* **Exercise directions**
Whenever a line in the records below contains "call", pick it out.

* **Records from a data source**
__________________________________________________

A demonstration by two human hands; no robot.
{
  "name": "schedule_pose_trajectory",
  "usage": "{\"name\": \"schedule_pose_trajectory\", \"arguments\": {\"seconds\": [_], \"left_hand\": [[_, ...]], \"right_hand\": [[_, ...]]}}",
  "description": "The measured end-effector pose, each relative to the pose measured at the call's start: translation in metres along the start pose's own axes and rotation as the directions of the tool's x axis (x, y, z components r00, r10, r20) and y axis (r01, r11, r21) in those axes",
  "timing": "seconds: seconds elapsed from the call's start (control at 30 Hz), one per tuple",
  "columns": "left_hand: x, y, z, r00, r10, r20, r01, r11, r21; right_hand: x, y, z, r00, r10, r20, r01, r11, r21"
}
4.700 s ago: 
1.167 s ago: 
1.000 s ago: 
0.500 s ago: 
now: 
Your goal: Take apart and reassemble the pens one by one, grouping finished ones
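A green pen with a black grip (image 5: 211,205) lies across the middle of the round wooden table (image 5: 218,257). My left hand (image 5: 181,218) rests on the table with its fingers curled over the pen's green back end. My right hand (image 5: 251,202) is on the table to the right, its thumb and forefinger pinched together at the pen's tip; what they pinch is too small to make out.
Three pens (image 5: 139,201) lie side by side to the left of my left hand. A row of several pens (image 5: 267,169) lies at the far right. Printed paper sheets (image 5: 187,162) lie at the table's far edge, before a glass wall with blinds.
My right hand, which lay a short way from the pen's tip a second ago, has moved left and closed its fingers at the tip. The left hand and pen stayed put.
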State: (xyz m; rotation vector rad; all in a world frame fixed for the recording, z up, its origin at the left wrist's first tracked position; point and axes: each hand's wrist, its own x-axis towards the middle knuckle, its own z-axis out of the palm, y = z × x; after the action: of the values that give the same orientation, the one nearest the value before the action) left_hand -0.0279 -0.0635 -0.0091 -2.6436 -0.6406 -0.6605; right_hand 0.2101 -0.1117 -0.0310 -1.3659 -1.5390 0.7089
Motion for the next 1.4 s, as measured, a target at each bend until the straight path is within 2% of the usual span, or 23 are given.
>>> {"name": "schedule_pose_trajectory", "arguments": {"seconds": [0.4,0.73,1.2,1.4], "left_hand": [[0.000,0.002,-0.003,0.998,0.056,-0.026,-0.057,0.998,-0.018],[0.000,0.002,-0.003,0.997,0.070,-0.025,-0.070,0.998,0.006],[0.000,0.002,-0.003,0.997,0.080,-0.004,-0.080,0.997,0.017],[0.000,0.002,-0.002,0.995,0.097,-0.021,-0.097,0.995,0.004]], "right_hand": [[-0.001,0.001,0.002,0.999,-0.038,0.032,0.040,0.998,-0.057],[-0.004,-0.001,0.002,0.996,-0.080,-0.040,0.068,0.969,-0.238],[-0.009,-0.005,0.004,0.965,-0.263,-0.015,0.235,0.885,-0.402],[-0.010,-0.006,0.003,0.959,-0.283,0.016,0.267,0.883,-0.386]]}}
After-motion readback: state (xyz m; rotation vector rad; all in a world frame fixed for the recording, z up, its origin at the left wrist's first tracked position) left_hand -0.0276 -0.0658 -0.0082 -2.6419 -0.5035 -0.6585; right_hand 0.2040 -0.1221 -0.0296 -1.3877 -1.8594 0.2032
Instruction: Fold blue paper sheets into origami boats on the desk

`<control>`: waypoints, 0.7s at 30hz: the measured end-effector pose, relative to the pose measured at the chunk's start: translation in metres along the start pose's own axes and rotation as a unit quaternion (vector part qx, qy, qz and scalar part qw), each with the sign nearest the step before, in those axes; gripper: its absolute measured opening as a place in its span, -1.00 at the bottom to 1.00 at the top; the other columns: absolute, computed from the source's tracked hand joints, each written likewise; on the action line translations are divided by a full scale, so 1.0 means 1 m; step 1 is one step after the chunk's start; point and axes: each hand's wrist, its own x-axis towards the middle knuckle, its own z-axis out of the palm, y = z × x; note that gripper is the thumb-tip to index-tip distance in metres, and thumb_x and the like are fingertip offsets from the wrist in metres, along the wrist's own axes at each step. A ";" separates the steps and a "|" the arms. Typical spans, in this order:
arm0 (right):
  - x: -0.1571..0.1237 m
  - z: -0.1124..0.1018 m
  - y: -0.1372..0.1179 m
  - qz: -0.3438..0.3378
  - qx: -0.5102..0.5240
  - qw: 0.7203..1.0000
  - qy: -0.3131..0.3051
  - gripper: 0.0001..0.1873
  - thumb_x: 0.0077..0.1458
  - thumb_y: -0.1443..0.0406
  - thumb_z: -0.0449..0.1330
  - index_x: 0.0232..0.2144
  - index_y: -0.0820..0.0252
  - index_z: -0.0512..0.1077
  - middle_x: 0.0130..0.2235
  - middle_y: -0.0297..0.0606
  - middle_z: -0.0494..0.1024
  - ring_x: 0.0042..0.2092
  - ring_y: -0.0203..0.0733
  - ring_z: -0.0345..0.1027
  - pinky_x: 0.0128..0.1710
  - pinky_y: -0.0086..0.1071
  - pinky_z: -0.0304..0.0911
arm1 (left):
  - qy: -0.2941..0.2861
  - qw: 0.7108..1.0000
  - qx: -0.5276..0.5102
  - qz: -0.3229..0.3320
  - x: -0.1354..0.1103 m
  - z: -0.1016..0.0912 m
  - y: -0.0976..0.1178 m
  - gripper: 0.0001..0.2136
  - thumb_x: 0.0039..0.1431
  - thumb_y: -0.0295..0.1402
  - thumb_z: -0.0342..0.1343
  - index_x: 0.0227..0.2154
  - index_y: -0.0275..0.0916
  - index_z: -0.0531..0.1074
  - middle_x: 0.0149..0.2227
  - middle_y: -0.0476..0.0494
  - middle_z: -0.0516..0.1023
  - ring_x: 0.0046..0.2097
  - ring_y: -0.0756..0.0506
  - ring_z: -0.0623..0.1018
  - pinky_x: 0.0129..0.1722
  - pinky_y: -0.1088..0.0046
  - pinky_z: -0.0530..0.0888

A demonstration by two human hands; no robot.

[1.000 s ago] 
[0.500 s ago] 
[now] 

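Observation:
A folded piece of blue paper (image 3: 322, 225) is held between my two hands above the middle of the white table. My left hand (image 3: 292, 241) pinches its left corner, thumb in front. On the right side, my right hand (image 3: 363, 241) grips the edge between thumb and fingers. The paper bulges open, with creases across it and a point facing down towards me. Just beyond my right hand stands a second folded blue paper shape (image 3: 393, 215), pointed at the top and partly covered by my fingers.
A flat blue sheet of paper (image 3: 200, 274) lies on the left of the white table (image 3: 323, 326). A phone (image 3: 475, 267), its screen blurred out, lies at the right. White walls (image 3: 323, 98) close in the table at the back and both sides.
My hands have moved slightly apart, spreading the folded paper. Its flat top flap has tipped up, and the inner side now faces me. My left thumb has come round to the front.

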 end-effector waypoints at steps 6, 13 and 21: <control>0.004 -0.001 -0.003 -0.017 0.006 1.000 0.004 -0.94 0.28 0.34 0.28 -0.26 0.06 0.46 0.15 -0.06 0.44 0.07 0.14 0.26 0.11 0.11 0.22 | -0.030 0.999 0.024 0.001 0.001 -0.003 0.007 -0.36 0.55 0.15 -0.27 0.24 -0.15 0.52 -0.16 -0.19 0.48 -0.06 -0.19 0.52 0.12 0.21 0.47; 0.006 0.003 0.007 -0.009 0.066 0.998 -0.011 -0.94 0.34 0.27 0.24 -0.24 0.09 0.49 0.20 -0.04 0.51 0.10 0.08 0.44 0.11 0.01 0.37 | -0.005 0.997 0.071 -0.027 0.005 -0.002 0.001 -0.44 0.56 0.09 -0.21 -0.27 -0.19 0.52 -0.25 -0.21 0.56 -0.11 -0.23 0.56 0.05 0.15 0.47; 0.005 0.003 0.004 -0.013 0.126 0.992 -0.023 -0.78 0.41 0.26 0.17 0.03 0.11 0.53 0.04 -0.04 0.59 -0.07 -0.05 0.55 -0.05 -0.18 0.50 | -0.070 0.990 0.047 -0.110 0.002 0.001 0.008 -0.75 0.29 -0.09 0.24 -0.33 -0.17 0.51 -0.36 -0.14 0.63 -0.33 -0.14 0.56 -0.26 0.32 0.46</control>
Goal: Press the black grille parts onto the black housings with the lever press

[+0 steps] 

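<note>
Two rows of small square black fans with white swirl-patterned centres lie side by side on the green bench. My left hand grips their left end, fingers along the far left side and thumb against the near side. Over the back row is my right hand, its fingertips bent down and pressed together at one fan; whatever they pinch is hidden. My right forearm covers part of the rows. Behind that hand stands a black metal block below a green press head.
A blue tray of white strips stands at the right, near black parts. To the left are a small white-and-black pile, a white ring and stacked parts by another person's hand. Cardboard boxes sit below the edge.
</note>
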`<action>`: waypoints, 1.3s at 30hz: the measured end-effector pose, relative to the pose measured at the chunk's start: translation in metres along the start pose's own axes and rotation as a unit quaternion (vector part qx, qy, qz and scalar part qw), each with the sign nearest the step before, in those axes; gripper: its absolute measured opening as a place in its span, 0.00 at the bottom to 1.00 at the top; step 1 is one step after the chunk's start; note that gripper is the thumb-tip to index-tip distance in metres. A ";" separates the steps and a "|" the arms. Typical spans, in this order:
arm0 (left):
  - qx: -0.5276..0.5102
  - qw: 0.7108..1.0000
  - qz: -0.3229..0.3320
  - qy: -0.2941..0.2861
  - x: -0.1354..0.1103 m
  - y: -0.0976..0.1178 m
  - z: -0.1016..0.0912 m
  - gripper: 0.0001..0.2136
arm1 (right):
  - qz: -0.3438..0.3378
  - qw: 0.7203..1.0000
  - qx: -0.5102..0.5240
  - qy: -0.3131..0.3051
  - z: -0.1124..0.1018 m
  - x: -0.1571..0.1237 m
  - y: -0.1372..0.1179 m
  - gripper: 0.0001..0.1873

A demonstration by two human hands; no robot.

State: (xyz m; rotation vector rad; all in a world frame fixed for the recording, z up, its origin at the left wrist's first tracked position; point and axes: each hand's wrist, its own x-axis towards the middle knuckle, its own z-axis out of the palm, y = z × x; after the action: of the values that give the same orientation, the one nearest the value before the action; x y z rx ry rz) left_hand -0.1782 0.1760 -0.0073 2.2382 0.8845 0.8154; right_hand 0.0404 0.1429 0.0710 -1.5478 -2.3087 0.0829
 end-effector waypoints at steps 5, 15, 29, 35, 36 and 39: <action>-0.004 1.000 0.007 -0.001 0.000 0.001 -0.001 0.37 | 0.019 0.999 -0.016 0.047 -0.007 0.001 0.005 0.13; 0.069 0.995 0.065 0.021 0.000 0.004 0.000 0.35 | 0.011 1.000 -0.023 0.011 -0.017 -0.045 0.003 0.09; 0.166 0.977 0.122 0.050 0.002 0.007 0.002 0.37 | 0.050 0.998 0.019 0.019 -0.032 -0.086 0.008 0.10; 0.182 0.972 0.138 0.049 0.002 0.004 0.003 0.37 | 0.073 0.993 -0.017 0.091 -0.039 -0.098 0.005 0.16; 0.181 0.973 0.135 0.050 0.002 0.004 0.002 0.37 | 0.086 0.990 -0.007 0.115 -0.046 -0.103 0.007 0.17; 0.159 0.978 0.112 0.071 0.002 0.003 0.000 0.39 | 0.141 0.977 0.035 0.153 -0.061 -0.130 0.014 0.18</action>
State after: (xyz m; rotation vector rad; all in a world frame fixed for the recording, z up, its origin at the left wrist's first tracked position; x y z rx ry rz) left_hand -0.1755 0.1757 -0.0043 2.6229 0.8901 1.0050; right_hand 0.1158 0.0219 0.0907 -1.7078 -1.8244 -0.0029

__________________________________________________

* **Response**
  "description": "The measured end-effector pose, each relative to the pose measured at the call's start: translation in metres along the start pose's own axes and rotation as the directions of the tool's x axis (x, y, z components r00, r10, r20) and y axis (r01, r11, r21) in those axes",
  "timing": "seconds: seconds elapsed from the call's start (control at 30 Hz), one per tuple",

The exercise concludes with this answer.